§ To do: Everything in the records is to be written out exactly, except the pictures.

------------------------------------------------------------------------

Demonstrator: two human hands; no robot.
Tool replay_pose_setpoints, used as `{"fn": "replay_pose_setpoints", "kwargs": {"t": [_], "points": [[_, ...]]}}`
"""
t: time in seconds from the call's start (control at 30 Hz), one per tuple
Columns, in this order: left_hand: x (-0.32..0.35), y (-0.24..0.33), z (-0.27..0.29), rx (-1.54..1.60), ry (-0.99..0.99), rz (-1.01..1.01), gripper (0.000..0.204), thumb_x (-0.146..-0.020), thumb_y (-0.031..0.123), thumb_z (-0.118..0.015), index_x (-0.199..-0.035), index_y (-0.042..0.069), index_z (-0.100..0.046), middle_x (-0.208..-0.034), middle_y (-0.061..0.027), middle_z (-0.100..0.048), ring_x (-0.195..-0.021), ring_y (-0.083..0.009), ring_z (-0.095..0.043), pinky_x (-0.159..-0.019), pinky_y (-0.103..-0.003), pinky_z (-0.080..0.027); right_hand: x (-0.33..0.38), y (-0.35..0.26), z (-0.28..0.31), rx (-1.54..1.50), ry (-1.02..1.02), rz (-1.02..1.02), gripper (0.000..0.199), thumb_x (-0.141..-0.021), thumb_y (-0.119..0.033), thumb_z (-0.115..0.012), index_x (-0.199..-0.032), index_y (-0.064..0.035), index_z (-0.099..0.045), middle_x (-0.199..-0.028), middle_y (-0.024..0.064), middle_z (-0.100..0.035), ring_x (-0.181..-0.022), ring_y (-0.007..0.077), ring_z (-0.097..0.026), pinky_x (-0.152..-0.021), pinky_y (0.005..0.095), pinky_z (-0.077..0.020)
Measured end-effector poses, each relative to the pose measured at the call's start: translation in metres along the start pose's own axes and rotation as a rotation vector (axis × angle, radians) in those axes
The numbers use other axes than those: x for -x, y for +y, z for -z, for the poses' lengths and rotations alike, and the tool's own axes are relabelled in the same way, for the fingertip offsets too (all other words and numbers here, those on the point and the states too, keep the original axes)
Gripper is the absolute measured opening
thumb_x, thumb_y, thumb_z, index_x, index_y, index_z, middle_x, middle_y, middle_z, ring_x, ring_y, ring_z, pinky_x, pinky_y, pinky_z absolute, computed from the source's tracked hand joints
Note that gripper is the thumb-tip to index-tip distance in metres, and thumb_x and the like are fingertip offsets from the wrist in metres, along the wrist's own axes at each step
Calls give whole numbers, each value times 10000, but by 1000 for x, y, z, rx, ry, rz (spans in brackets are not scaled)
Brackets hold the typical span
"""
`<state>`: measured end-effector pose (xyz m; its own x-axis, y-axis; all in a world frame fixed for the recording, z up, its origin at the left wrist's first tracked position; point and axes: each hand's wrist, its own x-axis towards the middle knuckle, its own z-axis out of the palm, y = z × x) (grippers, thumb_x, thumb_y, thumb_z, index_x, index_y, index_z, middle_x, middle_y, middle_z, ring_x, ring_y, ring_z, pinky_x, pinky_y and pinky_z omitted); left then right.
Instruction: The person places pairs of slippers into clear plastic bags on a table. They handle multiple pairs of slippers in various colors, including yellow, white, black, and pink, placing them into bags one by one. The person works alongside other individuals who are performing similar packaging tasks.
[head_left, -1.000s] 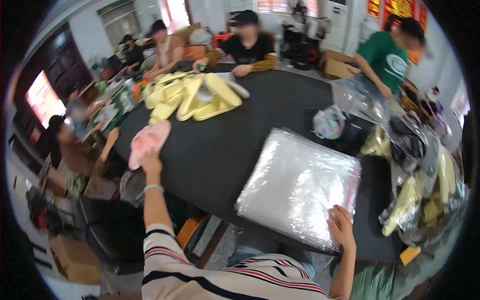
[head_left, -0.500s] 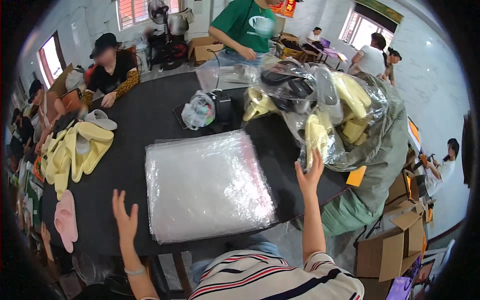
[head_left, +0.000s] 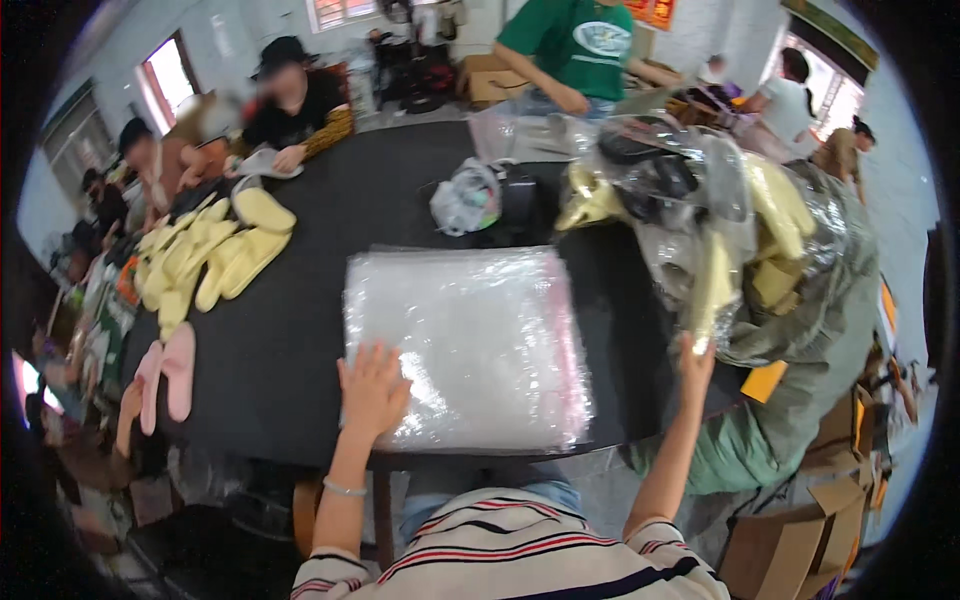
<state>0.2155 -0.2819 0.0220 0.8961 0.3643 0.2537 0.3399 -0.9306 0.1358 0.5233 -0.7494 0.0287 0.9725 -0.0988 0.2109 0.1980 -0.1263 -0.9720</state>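
Observation:
My left hand point(head_left: 374, 392) lies with spread fingers on the left part of a stack of clear plastic bags point(head_left: 470, 330). The stack sits flat on the black table in front of me. At the right, my right hand point(head_left: 697, 368) is closed at the lower end of a yellow slipper point(head_left: 712, 290) in a clear bag. Motion blur softens the fingertips there. That slipper is on the near side of a heap of bagged yellow, black and grey slippers, which spills from a large grey-green sack point(head_left: 835, 310).
Loose yellow slippers point(head_left: 250, 260) pile up at the left. Another person's hand point(head_left: 132, 398) touches pink slippers point(head_left: 178, 375). A knotted plastic bag point(head_left: 466, 198) stands behind the stack. Across the table are co-workers; an orange card point(head_left: 764, 381) and cardboard boxes point(head_left: 790, 550) are at right.
My left hand has come down onto the plastic bags. My right hand has closed at the bagged slipper. Another person's hand has reached the pink slippers, and the view has shifted.

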Motion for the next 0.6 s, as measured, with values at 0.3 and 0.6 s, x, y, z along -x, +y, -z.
{"fn": "replay_pose_setpoints", "kwargs": {"t": [0.3,0.6], "points": [[6,-6,-6,-58,-4,18,612,-926,495,-483,-1452,188,-418,-1516,-125,-355,-1427,-360,-252,-1117,-638,-136,74,-87,-30,-100,-102,272,731,-873,-184,-711,-1455,26,-320,-1359,134,-464,-1180,217,-493,-987,318,-399],[8,-22,-12,196,92,-29,545,-902,332,-563,-1392,108,-477,-1458,-130,-435,-1376,-354,-349,-1101,-610,-219,101,-140,-113,596,-1100,886,843,-602,-159,-824,-1379,-239,-507,-1463,123,-411,-1316,373,-397,-1070,487,-353]]}}
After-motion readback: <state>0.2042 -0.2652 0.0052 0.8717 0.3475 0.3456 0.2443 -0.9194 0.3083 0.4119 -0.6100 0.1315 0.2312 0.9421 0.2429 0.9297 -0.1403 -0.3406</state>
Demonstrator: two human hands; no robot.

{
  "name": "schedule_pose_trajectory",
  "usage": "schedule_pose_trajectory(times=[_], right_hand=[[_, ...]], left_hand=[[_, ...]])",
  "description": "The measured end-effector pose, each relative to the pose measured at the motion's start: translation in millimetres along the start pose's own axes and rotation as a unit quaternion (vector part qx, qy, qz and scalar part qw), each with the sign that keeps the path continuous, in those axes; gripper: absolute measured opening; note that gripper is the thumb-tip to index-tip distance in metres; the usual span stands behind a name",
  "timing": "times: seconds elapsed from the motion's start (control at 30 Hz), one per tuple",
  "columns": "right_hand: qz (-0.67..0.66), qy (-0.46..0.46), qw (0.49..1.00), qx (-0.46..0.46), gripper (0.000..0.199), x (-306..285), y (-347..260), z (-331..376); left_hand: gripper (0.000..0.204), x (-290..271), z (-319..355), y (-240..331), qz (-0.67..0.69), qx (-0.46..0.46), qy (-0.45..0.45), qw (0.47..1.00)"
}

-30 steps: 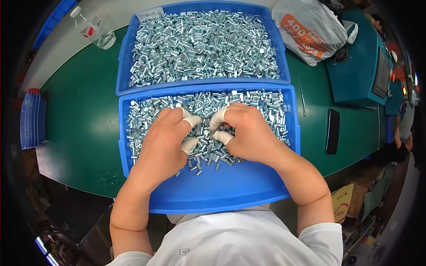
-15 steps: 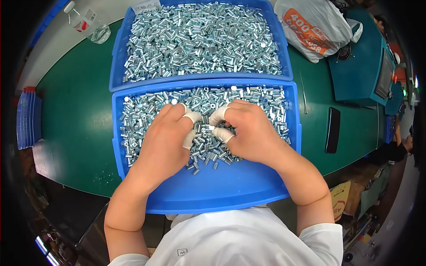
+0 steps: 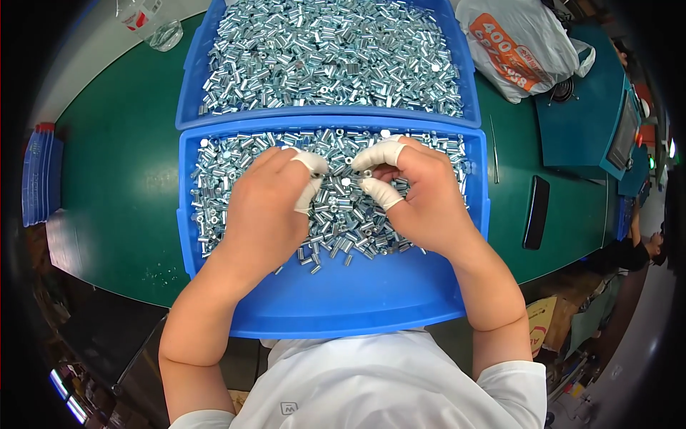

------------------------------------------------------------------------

§ Answer:
Demonstrator: two human hands; no robot.
Tool replay_pose_setpoints, used as `{"fn": "replay_pose_setpoints", "kwargs": {"t": [_], "points": [[_, ...]]}}`
"""
t: time in seconds from the call's start (control at 30 Hz), one per tuple
Columns, in this order: left_hand: x (-0.32..0.35), y (-0.24..0.33), z (-0.27..0.29), rx (-1.54..1.60), ry (-0.99..0.99), rz (-1.01..1.01), gripper (0.000..0.204), thumb_x (-0.146..-0.020), thumb_y (-0.031..0.123), thumb_z (-0.118..0.015), index_x (-0.199..-0.035), index_y (-0.042..0.069), index_z (-0.100..0.046), middle_x (-0.208..-0.034), middle_y (-0.061..0.027), middle_z (-0.100..0.048), ring_x (-0.195..-0.021), ring_y (-0.083..0.009), ring_z (-0.095..0.043), pinky_x (-0.159..-0.019), pinky_y (-0.103..-0.003), pinky_z (-0.080..0.027); right_hand: x (-0.33..0.38), y (-0.35..0.26), z (-0.28..0.31), rx (-1.54..1.50), ry (-1.02..1.02), rz (-1.02..1.02), gripper (0.000..0.199), thumb_x (-0.141..-0.021), thumb_y (-0.119..0.033), thumb_z (-0.115..0.012), index_x (-0.199..-0.032), index_y (-0.064..0.035), index_z (-0.099..0.045), middle_x (-0.199..-0.028), middle_y (-0.024..0.064), middle_z (-0.100..0.035), ring_x (-0.181..-0.022), ring_y (-0.007..0.077), ring_z (-0.097..0.026), pinky_x (-0.152..-0.021), pinky_y (0.005..0.095), pinky_z (-0.077..0.020)
Measured end-effector poses, each relative to the pose measured at the call's start: translation in metres along the start pose's own axes and rotation as a rotation vector (axis × angle, radians) in those axes
The numbers use other axes than those: x for -x, y for +y, z for -z, for the poses' lengths and rotations alike, and the tool's own axes are relabelled in the same way, for the fingertip offsets too (all other words and numbers here, those on the point and the states too, keep the original axes)
Gripper is the absolute measured opening
thumb_x, thumb_y, thumb_z, index_x, index_y, index_z, middle_x, middle_y, middle_z, ring_x, ring_y, ring_z, pinky_x, pinky_y, pinky_z absolute, computed from the source's tracked hand joints
Note that gripper is the thumb-tip to index-tip distance in metres, and thumb_x and the like are fingertip offsets from the wrist in metres, along the wrist's own axes at each step
Calls give whole numbers, each value times 10000, but by 1000 for x, y, z, rx, ry, rz (spans in brackets are not scaled)
Brackets hold the typical span
"""
`<state>`: measured end-effector pose (xyz m; its own x-axis, y-axis; all in a world frame fixed for the recording, z up, its origin at the left wrist's first tracked position; point and axes: each hand's wrist, its own x-axis towards the middle knuckle, its own z-axis out of the palm, y = z × x) (grippers, thumb_x, thumb_y, thumb_z, index_x, index_y, index_z, middle_x, middle_y, middle_z, ring_x, ring_y, ring_z, pinky_x, pinky_y and pinky_z omitted); left then right.
Instruction: The person places pairs of slippers into clear plastic bags on a table. They handle multiple pairs of slippers in various colors, including yellow, white, black, and pink, placing them into bags one by one. The person works alongside other individuals who are performing similar packaging tasks.
[head_left, -1.000s] 
[head_left, -0.500s] 
[head_left, +0.000s] 
<state>0.2155 -0.2819 0.0220 0.8961 0.3643 0.2537 0.3399 -0.9306 0.1358 0.5233 -0.7494 0.0287 0.9725 -0.0988 0.2109 0.1980 -0.1263 -0.9720</state>
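Observation:
My left hand point(head_left: 374, 392) lies with spread fingers on the left part of a stack of clear plastic bags point(head_left: 470, 330). The stack sits flat on the black table in front of me. At the right, my right hand point(head_left: 697, 368) is closed at the lower end of a yellow slipper point(head_left: 712, 290) in a clear bag. Motion blur softens the fingertips there. That slipper is on the near side of a heap of bagged yellow, black and grey slippers, which spills from a large grey-green sack point(head_left: 835, 310).
Loose yellow slippers point(head_left: 250, 260) pile up at the left. Another person's hand point(head_left: 132, 398) touches pink slippers point(head_left: 178, 375). A knotted plastic bag point(head_left: 466, 198) stands behind the stack. Across the table are co-workers; an orange card point(head_left: 764, 381) and cardboard boxes point(head_left: 790, 550) are at right.
My left hand has come down onto the plastic bags. My right hand has closed at the bagged slipper. Another person's hand has reached the pink slippers, and the view has shifted.
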
Motion for the next 0.6 s, as measured, with values at 0.3 and 0.6 s, x, y, z along -x, +y, -z.
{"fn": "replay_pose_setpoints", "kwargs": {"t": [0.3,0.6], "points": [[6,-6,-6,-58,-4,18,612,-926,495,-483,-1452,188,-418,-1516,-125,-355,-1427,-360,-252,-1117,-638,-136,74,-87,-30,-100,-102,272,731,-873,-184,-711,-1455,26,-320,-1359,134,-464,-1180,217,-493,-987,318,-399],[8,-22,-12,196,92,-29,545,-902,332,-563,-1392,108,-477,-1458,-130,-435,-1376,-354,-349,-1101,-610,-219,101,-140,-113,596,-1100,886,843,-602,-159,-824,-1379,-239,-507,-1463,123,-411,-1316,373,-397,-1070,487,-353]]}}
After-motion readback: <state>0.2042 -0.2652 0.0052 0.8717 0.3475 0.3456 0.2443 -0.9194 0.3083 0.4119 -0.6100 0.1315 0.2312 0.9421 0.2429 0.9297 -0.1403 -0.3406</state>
Demonstrator: two human hands; no robot.

{
  "name": "schedule_pose_trajectory",
  "usage": "schedule_pose_trajectory(times=[_], right_hand=[[_, ...]], left_hand=[[_, ...]])",
  "description": "The measured end-effector pose, each relative to the pose measured at the motion's start: translation in millimetres along the start pose's own axes and rotation as a unit quaternion (vector part qx, qy, qz and scalar part qw), each with the sign that keeps the path continuous, in those axes; gripper: absolute measured opening; note that gripper is the thumb-tip to index-tip distance in metres; the usual span stands behind a name",
  "timing": "times: seconds elapsed from the motion's start (control at 30 Hz), one per tuple",
  "columns": "right_hand: qz (-0.67..0.66), qy (-0.46..0.46), qw (0.49..1.00), qx (-0.46..0.46), gripper (0.000..0.199), x (-306..285), y (-347..260), z (-331..376); left_hand: gripper (0.000..0.204), x (-290..271), z (-319..355), y (-240..331), qz (-0.67..0.69), qx (-0.46..0.46), qy (-0.45..0.45), qw (0.47..1.00)"
}

-30 steps: 
-15 steps: 
+0 steps: 

Work on the answer is now done.